Lei aprì gli occhi. Miles la guardò in viso, un po’ orgoglioso, un po’ sollevato. “Accidenti, non ho ancora fatto niente.”

“Oh, pensi che succhiarmi i pollici non sia niente? Beh, dovrò fare di più.” Si mise a quattro zampe, indietreggiò un po’ e si sedette sulle gambe. “Ma per ora…” Lei raccolse la cintura. “Ora è tempo che tu mi mostri quello che hai.”

Il suo cazzo non doveva essere convincente. Rimase in piedi, con il prepuzio all’indietro, luccicante, odorando del sesso maschile. Prese un preservativo dalla tasca destra dei suoi pantaloncini dove gli aveva detto di averlo pronto, aprì abilmente il pacchetto e lo mise sul suo cazzo. Quando ebbe finito, tenne le dita intorno a lui, facendolo rotolare, spingendolo, possedendolo. Poi si mosse in avanti finché il lato del suo cazzo non fu premuto contro le sue labbra, sfiorò il suo bocciolo bagnato e si irrigidì per il piacere. La sua schiena si inarcò. Emise un piccolo gemito con le labbra chiuse. Poi si rese conto che non poteva più aspettare. Si avvicinò e lo montò.

Miles meritava di essere riconosciuto per una cosa: aveva molta energia. Lei si chinò su di lui, e lui spinse e si fletteva in tempo. Guardò i muscoli del suo addome contrarsi e flettersi mentre lui le dava la corsa di una vita. Posò il palmo della mano sul suo corpo, una simbolica dimostrazione di controllo, ma poi inclinò la testa all’indietro e si perse nel piacere e nel potere.

Non aveva idea di quanto tempo ci volesse, ma ha superato il limite. Aprì gli occhi, si ritrovò a fissare il soffitto e si rilassò un po’. Guardò il suo uomo, Miles forte e sudato, e il bagliore la riempì. Rotolò i palmi delle mani sui suoi pettorali, assorbendo più di lui, e alla fine la stanchezza iniziò a sopraffarla. Cadde sui gomiti, poi si appoggiò al petto.
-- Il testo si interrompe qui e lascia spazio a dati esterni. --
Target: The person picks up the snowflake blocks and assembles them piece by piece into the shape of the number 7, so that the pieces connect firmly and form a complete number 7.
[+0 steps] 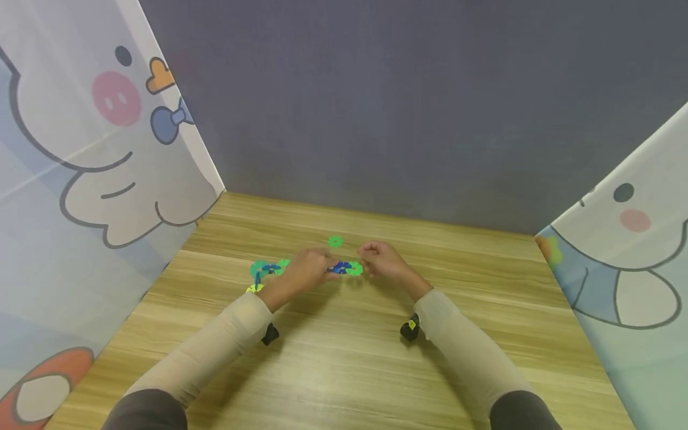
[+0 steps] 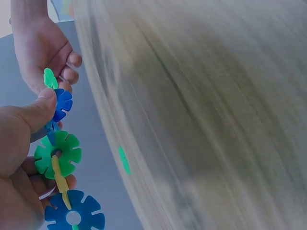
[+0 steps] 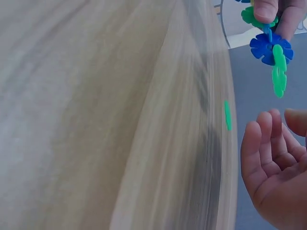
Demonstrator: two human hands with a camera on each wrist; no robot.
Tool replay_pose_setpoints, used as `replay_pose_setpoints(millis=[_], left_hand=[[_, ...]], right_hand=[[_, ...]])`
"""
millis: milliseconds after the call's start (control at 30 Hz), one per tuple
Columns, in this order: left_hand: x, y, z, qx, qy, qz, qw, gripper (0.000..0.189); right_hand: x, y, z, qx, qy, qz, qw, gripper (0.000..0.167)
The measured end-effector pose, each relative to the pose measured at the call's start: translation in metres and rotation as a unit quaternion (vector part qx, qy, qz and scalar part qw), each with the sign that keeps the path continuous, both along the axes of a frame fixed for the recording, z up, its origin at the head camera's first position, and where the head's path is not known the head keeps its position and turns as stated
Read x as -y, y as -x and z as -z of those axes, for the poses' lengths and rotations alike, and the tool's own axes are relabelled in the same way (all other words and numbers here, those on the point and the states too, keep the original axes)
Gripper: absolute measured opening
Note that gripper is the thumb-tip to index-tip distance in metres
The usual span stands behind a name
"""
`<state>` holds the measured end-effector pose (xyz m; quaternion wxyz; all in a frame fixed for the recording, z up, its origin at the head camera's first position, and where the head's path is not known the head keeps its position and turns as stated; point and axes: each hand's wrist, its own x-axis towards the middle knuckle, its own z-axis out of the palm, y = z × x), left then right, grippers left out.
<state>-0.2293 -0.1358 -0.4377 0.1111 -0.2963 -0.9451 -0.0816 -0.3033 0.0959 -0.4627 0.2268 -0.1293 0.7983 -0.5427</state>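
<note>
My left hand (image 1: pixel 305 270) pinches a chain of slotted plastic flower discs, holding it above the table. In the left wrist view the chain includes a blue disc (image 2: pixel 63 104), a green disc (image 2: pixel 67 148), a yellow disc (image 2: pixel 60 175) seen on edge and a larger blue disc (image 2: pixel 91 213). At the chain's right end hangs a bright green disc (image 3: pixel 278 79), slotted into a dark blue disc (image 3: pixel 263 48). Just beyond that end is my right hand (image 1: pixel 386 260), its fingers loosely bent and a gap between fingertips and thumb. Part of the chain is hidden behind the left hand.
One loose green disc (image 1: pixel 335 241) lies on the wooden table (image 1: pixel 333 370), beyond the hands. A grey panel (image 1: pixel 376 119) rises at the back edge. Cartoon-printed sheets (image 1: pixel 48 251) stand on both sides.
</note>
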Motion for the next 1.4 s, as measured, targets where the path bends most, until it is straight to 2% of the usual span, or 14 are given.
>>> replay_pose_setpoints(millis=[133,200,267,400,567,733,1067,1167,1267,1400], left_hand=[[0.003,-0.003,-0.001,0.026,-0.007,-0.013,0.9996,0.040],[0.004,-0.004,-0.002,0.028,-0.002,-0.018,0.9994,0.040],[0.003,-0.004,-0.001,0.020,0.007,-0.013,0.9997,0.038],[-0.002,-0.002,0.001,-0.005,0.031,0.010,0.9995,0.035],[-0.004,-0.003,0.001,0.003,0.031,0.016,0.9994,0.033],[-0.002,-0.007,0.000,0.017,0.030,0.009,0.9994,0.036],[-0.001,-0.007,0.001,0.023,0.029,0.012,0.9992,0.039],[0.000,-0.008,0.002,0.020,0.029,0.009,0.9993,0.038],[0.002,-0.009,0.001,0.027,0.030,0.004,0.9992,0.038],[0.004,-0.010,-0.001,0.040,0.036,-0.004,0.9985,0.040]], right_hand=[[0.007,0.005,-0.002,-0.081,-0.048,-0.011,0.9955,0.030],[0.011,0.009,-0.003,-0.134,-0.081,-0.016,0.9876,0.028],[0.017,0.012,-0.003,-0.166,-0.100,-0.019,0.9809,0.027],[0.027,0.019,-0.002,-0.200,-0.125,-0.025,0.9715,0.030],[0.036,0.025,0.002,-0.238,-0.148,-0.044,0.9590,0.031],[0.045,0.030,0.002,-0.244,-0.165,-0.067,0.9532,0.035],[0.050,0.037,0.009,-0.196,-0.218,-0.083,0.9526,0.050],[0.053,0.039,0.011,-0.206,-0.232,-0.101,0.9454,0.056],[0.058,0.041,0.012,-0.219,-0.254,-0.122,0.9341,0.061],[0.064,0.044,0.014,-0.231,-0.284,-0.128,0.9218,0.056]])
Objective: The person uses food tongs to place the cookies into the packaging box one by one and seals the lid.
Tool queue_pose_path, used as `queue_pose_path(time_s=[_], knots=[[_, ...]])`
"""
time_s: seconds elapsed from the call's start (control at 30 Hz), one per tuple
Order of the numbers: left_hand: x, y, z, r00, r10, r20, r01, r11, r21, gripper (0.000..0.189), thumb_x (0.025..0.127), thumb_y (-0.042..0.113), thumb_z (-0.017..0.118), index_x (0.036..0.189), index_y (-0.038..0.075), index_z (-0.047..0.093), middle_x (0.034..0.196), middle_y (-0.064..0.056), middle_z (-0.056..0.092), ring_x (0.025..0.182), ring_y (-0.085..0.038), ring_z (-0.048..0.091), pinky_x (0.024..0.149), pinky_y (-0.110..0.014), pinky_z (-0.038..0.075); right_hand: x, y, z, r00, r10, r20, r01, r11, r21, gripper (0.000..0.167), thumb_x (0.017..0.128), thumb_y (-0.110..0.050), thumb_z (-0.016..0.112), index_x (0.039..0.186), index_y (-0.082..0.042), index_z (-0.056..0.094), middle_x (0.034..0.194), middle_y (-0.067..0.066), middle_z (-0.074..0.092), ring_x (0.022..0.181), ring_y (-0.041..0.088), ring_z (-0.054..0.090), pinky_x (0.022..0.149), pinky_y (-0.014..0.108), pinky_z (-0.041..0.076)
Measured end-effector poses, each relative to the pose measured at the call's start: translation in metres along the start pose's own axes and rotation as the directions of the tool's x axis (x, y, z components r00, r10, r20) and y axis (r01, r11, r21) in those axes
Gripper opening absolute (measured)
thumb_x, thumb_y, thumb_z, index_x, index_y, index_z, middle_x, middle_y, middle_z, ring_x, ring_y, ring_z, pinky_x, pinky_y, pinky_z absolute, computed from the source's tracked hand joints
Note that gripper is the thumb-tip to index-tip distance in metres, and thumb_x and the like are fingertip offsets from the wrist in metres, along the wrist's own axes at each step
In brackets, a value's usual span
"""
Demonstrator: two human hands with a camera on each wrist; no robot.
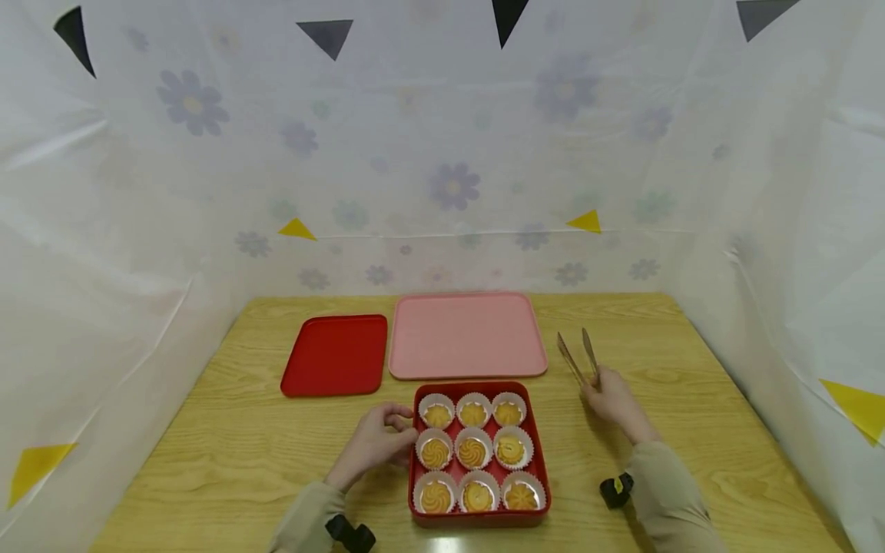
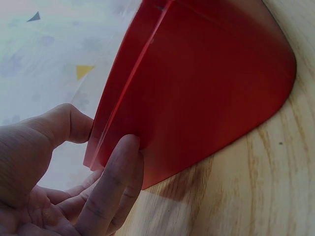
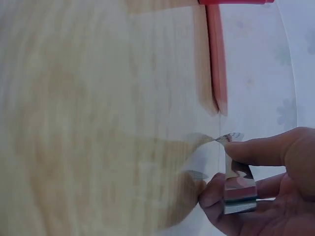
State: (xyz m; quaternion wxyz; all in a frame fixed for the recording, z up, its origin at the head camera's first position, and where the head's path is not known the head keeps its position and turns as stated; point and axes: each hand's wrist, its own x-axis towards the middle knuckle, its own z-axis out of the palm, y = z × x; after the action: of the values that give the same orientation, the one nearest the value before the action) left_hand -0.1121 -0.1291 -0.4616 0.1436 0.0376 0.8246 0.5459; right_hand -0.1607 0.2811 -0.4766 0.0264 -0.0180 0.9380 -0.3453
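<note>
In the head view a red square box (image 1: 478, 519) stands on the table at the front, filled with rows of swirled cookies (image 1: 472, 453) in white paper cups. My left hand (image 1: 383, 438) holds the box's left side. The left wrist view has the thumb at the rim and fingertips against the outer red wall (image 2: 206, 98). Right of the box, my right hand (image 1: 611, 399) grips metal tongs (image 1: 571, 359), whose two arms point away from me and stand apart with nothing between them. In the right wrist view, thumb and fingers pinch the tongs (image 3: 239, 189) near their bend.
Behind the box lies a pink tray (image 1: 468, 336). A red square lid or tray (image 1: 335, 355) lies to its left. The wooden table (image 1: 228, 438) is enclosed by white flowered sheeting (image 1: 387, 153) at the back and sides.
</note>
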Motion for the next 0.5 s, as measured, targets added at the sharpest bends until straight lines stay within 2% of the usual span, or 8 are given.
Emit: queue_pose_path(time_s=[0.13, 0.33, 0.5], knots=[[-0.0001, 0.0007, -0.0002, 1.000, 0.011, -0.004, -0.011, 1.000, 0.017, 0.037, 0.084, 0.009, 0.071, 0.116, -0.006, 0.060, 0.088, -0.012, 0.066, 0.069, -0.014, 0.065, 0.060, -0.030, 0.060, -0.0016, -0.0038, -0.0011, 1.000, 0.008, -0.013, -0.009, 0.997, -0.081, 0.016, 0.092, -0.006, 0.059, 0.083, 0.003, 0.049, 0.070, 0.011, 0.051, 0.061, 0.021, 0.047, 0.052, 0.032, 0.040], [-0.0004, 0.0014, -0.0006, 1.000, 0.022, -0.011, -0.021, 0.999, 0.045, 0.037, 0.083, 0.010, 0.071, 0.115, -0.005, 0.061, 0.086, -0.011, 0.067, 0.071, -0.013, 0.063, 0.062, -0.028, 0.057, 0.0001, -0.0058, -0.0016, 0.999, 0.020, -0.037, -0.028, 0.975, -0.221, 0.018, 0.090, -0.012, 0.062, 0.087, 0.004, 0.055, 0.077, 0.016, 0.059, 0.068, 0.025, 0.052, 0.056, 0.038, 0.044], [-0.0011, 0.0012, -0.0005, 1.000, -0.003, 0.003, 0.003, 1.000, -0.017, 0.038, 0.084, 0.008, 0.071, 0.117, -0.007, 0.059, 0.088, -0.013, 0.066, 0.066, -0.015, 0.066, 0.058, -0.034, 0.062, 0.0019, -0.0058, -0.0010, 0.999, 0.030, -0.023, -0.035, 0.970, -0.242, 0.018, 0.089, -0.014, 0.062, 0.082, 0.000, 0.054, 0.075, 0.015, 0.058, 0.066, 0.024, 0.054, 0.054, 0.036, 0.045]])
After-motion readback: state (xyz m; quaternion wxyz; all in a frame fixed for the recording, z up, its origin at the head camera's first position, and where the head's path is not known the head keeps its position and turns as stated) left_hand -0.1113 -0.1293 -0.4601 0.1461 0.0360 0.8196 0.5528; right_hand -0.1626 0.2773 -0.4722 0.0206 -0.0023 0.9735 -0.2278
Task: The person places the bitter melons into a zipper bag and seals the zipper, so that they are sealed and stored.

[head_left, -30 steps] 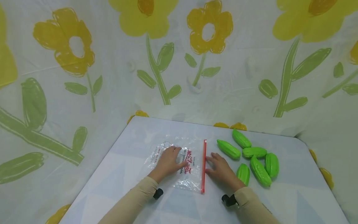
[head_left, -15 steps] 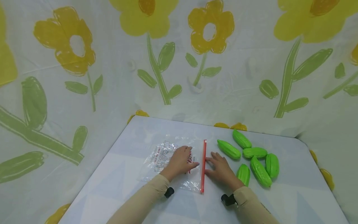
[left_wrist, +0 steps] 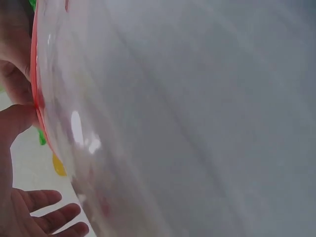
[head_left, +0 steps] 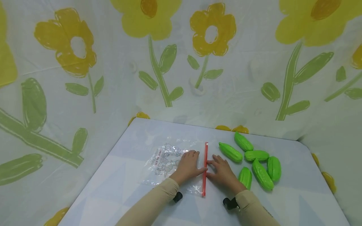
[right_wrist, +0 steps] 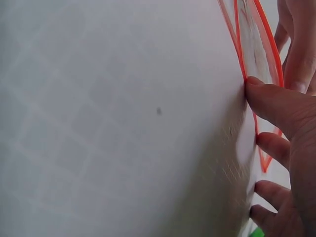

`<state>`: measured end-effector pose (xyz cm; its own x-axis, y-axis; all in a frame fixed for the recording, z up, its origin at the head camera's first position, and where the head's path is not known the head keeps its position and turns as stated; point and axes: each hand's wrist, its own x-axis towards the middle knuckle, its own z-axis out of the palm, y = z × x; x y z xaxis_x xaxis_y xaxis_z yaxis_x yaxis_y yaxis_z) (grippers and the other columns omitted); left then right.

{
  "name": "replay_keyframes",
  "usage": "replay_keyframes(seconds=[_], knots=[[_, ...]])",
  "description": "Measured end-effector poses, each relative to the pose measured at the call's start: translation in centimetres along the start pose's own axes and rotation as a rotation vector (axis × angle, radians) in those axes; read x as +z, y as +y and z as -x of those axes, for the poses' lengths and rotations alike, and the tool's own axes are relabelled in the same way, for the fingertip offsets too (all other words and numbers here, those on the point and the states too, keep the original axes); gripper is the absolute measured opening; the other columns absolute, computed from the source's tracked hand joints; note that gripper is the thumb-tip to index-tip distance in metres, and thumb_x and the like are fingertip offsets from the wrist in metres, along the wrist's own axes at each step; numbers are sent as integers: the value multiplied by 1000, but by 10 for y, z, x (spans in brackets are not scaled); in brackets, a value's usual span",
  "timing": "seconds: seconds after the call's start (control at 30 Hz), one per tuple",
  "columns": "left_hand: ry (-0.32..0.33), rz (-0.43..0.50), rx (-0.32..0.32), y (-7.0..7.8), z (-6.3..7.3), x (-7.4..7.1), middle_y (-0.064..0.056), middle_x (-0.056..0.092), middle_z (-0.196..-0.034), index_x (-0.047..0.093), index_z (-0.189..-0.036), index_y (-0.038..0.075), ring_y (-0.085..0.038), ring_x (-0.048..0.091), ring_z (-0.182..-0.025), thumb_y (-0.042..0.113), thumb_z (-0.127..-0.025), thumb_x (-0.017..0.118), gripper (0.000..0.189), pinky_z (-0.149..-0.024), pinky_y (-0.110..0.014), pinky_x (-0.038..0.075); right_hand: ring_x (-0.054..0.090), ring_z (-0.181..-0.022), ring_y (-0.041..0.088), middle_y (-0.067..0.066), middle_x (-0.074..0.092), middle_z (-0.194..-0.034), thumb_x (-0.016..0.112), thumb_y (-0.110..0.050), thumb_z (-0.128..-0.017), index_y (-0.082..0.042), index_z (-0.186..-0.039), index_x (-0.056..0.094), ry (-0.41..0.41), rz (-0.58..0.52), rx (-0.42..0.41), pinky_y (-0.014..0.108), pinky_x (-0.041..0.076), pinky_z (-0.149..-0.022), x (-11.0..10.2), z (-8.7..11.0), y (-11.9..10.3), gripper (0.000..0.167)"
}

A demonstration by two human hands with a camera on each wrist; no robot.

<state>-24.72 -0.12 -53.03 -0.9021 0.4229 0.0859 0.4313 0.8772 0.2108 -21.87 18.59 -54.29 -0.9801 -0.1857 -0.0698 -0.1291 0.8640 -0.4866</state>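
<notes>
A clear zip bag (head_left: 167, 157) with red and black print lies flat on the table, its red slider strip (head_left: 204, 185) on the right side. My left hand (head_left: 188, 166) is over the bag, fingers spread, the thumb touching the strip. From the other side my right hand (head_left: 223, 172) meets the strip with thumb and forefinger tips; its other fingers rest on the table. In the right wrist view, the red edges (right_wrist: 281, 74) of the bag's mouth stand a little apart. Several bright green ridged gourds (head_left: 263, 174), which look like toys, lie right of my right hand.
The pale table (head_left: 113, 188) has a blue triangle pattern. Behind and to the left hangs a white cloth (head_left: 118, 78) printed with yellow flowers. One gourd (head_left: 245, 177) lies close to my right wrist.
My left hand has slid right across the bag, from its printed middle to the red strip. My right hand has stayed at the strip. The gourds have not moved.
</notes>
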Motion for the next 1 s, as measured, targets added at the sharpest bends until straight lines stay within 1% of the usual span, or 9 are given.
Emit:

Con il suo respiro che andava e veniva per farla addormentare, sapeva di avere solo pochi minuti per rimanere sveglia.

“Vinco io”, ha detto, con una finta sfida. “Mi hai sottovalutato.”

“Signore e signori”, ha risposto, “Haley Jones supera di nuovo le aspettative”.

Ridacchiò stancamente mentre si slacciava le manette. “Ti amo Miles.”

Si alzò un po’ e le baciò la sommità della testa. “Anch’io ti amo.” Poi ha spento la luce.

E il vincitore e il suo premio caddero in un sonno profondo e caldo.